- **Problem to work on**: Reproduce all of the listing below without alteration.

- **Data excerpt**:
------
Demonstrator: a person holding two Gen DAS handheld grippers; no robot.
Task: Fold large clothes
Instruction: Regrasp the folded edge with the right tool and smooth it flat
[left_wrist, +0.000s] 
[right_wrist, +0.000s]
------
- **Response**:
Demonstrator: a person holding two Gen DAS handheld grippers; no robot.
Task: Fold large clothes
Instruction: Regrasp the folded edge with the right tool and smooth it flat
[left_wrist, +0.000s] 
[right_wrist, +0.000s]

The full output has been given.